Carlson R P, Gilman S C, Hodge T G, O'Neill-Davis L, Blazek E M, Lewis A J
J Immunopharmacol. 1984;6(1-2):69-78. doi: 10.3109/08923978409026459.
We examined the effects of two prostaglandin synthetase inhibitors, aspirin and oxaprozin, on the development of lupus-like disease in MRL/1 mice. Daily oral administration of 100 mg/kg of these compounds over a period of 3 months significantly reduced thymic lymphoid hyperplasia. In addition, aspirin but not oxaprozin significantly lowered total lymphocyte counts in the peripheral blood. Other drug-related changes, including reduced hyperplasia in the spleen and lymph nodes and an improvement in kidney vasculitis by aspirin, did not reach statistical significance. Neither aspirin nor oxaprozin influenced the circulating levels of anti-ds DNA antibodies or the severity of kidney glomerulonephritis. While the overall effects of these cyclooxygenase inhibitors were not dramatic, the results do indicate that further studies are warranted to determine the precise therapeutic role, if any, for PG-synthetase inhibitors in lupus-like disease.

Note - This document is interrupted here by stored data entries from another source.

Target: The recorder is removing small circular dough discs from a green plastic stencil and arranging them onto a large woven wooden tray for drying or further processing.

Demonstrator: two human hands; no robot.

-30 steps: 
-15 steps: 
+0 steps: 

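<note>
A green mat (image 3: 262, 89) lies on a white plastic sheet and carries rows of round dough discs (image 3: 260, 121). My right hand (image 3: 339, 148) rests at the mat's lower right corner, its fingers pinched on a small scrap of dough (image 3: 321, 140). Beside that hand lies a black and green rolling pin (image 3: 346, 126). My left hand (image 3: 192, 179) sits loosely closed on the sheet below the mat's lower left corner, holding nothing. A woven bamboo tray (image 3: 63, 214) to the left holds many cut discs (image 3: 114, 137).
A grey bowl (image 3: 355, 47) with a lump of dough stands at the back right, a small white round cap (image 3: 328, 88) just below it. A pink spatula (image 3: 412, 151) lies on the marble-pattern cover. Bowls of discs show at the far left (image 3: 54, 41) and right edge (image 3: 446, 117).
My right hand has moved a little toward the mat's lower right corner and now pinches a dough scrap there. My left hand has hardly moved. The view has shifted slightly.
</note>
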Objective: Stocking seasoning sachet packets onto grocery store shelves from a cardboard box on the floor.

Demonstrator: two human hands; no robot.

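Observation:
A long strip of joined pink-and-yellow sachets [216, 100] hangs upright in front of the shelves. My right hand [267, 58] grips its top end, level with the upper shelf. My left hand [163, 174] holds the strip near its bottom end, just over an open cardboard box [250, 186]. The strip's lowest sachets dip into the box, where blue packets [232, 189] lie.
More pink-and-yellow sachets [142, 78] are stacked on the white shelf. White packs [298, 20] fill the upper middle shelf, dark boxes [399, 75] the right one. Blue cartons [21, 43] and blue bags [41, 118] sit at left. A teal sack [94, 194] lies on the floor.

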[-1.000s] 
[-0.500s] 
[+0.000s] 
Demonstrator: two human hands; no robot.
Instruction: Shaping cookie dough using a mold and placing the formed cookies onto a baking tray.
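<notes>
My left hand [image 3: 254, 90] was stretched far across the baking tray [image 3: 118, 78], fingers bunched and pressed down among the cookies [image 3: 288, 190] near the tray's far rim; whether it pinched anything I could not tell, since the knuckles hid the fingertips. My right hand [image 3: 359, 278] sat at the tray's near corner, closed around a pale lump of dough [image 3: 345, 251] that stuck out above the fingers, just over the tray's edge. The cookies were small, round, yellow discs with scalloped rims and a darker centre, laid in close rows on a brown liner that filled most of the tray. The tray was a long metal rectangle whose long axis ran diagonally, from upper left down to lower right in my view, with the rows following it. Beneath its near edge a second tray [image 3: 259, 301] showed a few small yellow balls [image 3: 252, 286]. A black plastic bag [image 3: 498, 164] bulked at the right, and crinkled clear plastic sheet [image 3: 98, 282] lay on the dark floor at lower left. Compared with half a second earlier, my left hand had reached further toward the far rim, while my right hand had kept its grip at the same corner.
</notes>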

我们研究了两种前列腺素合成酶抑制剂——阿司匹林和恶丙嗪,对MRL/1小鼠狼疮样疾病发展的影响。在3个月的时间里,每日口服100 mg/kg这些化合物可显著减轻胸腺淋巴样增生。此外,阿司匹林可显著降低外周血中的总淋巴细胞计数,而恶丙嗪则无此作用。其他与药物相关的变化,包括阿司匹林使脾脏和淋巴结增生减少以及改善肾血管炎,但未达到统计学意义。阿司匹林和恶丙嗪均未影响抗双链DNA抗体的循环水平或肾小球肾炎的严重程度。虽然这些环氧化酶抑制剂的总体效果并不显著,但结果确实表明有必要进行进一步研究,以确定PG合成酶抑制剂在狼疮样疾病中是否具有确切的治疗作用(若有)。